The lines you need are those holding the word "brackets"; pull them from the material.

**Available data:**
= Beginning of Section =

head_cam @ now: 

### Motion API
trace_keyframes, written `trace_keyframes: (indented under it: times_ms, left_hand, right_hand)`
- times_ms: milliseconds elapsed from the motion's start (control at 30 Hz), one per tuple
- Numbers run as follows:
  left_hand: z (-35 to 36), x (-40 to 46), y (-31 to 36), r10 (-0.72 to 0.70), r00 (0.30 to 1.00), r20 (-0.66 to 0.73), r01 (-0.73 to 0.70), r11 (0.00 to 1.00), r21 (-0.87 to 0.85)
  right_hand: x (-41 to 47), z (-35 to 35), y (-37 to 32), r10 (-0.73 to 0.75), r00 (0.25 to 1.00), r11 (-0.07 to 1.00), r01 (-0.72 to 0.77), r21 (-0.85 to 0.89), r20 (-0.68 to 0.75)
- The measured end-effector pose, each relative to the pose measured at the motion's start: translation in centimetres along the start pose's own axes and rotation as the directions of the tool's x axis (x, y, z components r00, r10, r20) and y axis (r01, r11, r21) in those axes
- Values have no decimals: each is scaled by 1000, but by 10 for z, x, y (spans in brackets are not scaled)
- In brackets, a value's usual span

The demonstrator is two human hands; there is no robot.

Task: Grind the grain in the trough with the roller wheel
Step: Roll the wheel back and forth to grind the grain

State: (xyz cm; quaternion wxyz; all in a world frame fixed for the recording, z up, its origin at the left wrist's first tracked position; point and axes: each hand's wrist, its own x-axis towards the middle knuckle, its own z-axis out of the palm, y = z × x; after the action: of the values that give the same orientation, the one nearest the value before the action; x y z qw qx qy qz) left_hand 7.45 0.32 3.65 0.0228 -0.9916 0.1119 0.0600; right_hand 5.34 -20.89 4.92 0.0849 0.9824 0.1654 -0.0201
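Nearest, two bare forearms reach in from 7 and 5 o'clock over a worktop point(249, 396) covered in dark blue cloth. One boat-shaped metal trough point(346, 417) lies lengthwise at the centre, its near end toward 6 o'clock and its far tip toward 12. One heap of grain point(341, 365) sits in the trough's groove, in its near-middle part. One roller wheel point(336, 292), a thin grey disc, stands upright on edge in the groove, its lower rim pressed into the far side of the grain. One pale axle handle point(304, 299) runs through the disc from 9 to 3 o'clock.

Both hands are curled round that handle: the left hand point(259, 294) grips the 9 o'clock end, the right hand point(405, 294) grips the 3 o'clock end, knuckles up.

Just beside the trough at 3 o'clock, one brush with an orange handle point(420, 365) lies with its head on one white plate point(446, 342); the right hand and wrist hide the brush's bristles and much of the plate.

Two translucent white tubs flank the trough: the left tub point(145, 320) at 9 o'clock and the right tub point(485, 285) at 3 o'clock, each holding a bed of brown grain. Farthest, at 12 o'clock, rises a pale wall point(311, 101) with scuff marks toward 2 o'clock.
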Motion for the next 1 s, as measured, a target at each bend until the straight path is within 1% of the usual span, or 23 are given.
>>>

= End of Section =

**Final answer:**
- Values have no decimals: each is scaled by 1000, but by 10 for z, x, y (spans in brackets are not scaled)
- In brackets, a value's usual span

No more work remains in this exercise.